:: Input ::
▬▬▬▬▬▬

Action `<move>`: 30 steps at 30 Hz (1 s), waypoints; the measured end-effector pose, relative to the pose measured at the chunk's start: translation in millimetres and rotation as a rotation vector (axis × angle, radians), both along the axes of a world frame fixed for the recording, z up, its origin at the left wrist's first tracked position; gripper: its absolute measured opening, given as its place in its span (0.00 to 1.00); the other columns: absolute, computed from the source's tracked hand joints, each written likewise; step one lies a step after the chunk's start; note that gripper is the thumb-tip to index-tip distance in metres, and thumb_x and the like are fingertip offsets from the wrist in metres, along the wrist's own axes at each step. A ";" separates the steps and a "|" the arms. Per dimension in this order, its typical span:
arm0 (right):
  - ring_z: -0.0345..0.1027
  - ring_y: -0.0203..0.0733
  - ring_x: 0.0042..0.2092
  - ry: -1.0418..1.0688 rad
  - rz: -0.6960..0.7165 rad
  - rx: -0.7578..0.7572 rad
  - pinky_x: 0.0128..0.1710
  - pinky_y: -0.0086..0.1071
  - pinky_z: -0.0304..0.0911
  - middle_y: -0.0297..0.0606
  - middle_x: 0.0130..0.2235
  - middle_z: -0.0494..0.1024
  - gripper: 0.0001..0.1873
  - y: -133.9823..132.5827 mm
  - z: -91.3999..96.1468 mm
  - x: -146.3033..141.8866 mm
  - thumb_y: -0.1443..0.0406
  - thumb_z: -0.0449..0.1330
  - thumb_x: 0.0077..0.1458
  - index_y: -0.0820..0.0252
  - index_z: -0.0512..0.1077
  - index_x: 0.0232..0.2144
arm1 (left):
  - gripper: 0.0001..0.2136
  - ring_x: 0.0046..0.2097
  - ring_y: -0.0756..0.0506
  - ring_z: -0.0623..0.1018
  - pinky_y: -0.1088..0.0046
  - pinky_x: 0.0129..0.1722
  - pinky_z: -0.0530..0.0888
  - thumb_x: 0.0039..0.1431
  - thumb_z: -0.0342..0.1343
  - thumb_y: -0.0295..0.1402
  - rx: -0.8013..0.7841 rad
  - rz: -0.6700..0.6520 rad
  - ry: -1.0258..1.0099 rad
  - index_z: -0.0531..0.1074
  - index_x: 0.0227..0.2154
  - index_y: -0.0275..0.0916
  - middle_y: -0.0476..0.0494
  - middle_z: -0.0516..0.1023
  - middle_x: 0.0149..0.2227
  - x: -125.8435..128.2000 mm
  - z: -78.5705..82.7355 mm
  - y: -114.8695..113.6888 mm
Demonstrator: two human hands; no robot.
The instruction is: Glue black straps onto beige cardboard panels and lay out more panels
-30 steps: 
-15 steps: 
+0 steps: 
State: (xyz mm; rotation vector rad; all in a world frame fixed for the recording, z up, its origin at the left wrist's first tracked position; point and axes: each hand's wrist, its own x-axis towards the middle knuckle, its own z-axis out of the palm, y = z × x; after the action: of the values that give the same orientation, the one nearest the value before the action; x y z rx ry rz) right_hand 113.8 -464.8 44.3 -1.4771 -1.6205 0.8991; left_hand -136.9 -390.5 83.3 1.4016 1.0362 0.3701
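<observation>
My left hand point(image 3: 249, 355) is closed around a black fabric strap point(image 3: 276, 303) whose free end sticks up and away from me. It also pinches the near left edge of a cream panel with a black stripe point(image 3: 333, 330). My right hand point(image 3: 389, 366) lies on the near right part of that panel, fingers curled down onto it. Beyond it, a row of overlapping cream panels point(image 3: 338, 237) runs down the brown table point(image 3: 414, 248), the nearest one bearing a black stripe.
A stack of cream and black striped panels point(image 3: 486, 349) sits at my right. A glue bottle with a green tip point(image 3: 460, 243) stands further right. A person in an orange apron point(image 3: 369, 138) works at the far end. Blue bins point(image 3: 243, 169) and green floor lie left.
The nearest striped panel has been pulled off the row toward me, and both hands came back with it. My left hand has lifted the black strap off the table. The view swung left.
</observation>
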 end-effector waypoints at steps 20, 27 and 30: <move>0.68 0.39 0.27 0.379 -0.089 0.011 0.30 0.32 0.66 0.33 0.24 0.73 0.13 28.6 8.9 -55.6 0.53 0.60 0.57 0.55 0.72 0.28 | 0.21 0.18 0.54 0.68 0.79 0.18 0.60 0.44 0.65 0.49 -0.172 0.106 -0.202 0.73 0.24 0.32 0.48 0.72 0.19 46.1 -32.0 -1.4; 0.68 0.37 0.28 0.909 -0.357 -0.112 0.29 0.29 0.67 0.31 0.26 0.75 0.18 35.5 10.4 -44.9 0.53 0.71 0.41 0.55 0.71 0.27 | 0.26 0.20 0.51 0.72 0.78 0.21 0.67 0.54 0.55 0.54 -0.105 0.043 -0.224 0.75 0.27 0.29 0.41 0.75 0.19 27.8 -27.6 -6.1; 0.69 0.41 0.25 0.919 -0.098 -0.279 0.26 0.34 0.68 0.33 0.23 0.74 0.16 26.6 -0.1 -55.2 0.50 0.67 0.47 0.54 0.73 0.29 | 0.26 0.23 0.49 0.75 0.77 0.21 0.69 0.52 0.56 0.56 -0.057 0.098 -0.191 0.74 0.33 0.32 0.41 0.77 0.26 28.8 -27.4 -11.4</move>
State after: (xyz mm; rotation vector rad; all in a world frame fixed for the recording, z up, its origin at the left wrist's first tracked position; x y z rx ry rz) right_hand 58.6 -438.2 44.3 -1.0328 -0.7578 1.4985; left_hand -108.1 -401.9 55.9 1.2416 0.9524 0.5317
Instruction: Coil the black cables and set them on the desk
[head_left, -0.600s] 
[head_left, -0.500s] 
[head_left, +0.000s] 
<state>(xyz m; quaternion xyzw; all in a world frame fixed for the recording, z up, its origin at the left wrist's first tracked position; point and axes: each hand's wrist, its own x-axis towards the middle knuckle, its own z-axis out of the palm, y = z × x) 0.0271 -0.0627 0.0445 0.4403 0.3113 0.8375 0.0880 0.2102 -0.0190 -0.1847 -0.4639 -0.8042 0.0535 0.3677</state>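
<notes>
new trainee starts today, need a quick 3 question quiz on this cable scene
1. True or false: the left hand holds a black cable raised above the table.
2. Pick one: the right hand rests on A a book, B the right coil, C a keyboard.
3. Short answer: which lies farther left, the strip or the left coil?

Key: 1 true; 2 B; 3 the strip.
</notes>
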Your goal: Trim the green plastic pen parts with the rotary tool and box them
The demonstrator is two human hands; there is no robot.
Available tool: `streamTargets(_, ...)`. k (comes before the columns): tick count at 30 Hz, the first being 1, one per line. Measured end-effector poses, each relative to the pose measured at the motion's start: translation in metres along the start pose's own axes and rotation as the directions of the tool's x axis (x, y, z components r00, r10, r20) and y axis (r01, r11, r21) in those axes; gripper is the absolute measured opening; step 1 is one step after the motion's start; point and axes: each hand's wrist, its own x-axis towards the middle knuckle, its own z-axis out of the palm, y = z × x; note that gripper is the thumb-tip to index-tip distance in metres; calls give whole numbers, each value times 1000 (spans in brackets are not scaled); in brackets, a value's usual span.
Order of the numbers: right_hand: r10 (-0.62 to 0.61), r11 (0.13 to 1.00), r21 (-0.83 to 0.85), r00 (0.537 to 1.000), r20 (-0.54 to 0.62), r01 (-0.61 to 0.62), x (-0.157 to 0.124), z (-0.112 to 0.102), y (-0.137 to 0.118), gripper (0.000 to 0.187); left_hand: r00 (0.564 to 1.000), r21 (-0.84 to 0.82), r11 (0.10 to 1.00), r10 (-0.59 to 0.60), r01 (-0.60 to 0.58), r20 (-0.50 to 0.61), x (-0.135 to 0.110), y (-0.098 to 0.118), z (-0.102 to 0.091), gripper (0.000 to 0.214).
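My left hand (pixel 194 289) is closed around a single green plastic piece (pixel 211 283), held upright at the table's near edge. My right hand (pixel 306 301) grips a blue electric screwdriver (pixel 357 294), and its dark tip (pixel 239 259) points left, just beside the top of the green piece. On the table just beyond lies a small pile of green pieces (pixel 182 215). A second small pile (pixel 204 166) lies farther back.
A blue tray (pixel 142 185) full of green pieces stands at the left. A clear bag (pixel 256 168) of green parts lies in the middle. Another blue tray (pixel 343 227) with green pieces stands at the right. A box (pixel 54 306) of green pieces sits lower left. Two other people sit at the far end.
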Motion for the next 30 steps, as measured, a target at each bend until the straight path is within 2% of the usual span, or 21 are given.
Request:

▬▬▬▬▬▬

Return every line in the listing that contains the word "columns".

:: Solution to the problem ::
Action `<move>`: 30 steps at 30 Hz (1 s), waypoints; the measured end-effector pose, relative to the pose measured at the chunk's start: translation in millimetres and rotation as a rotation vector (axis × angle, radians), both along the axes of a world frame fixed for the recording, z up, its origin at the left wrist's first tracked position; gripper: its absolute measured opening, given as its place in its span (0.00 to 1.00); the other columns: absolute, computed from the source's tracked hand joints, each written likewise; step one lies a step after the chunk's start; note that gripper is the thumb-tip to index-tip distance in metres, and thumb_x and the like are fingertip offsets from the wrist in metres, along the wrist's own axes at each step. A ";" separates the steps and a "|" the arms. Per dimension in this order, its typical span:
Available tool: `streamTargets(_, ...)`. k (comes before the columns): tick count at 30 Hz, the first being 1, one per line. Measured end-effector poses, each relative to the pose measured at the motion's start: translation in metres along the start pose's own axes and rotation as the directions of the tool's x axis (x, y, z components r00, r10, r20) and y axis (r01, r11, r21) in those axes; gripper is the absolute measured opening; step 1 is one step after the motion's start; point and axes: each hand's wrist, its own x-axis towards the middle knuckle, its own z-axis out of the palm, y = z × x; note that gripper is the thumb-tip to index-tip distance in metres; calls give whole numbers, each value times 1000 (spans in brackets are not scaled); in brackets, a value's usual span.

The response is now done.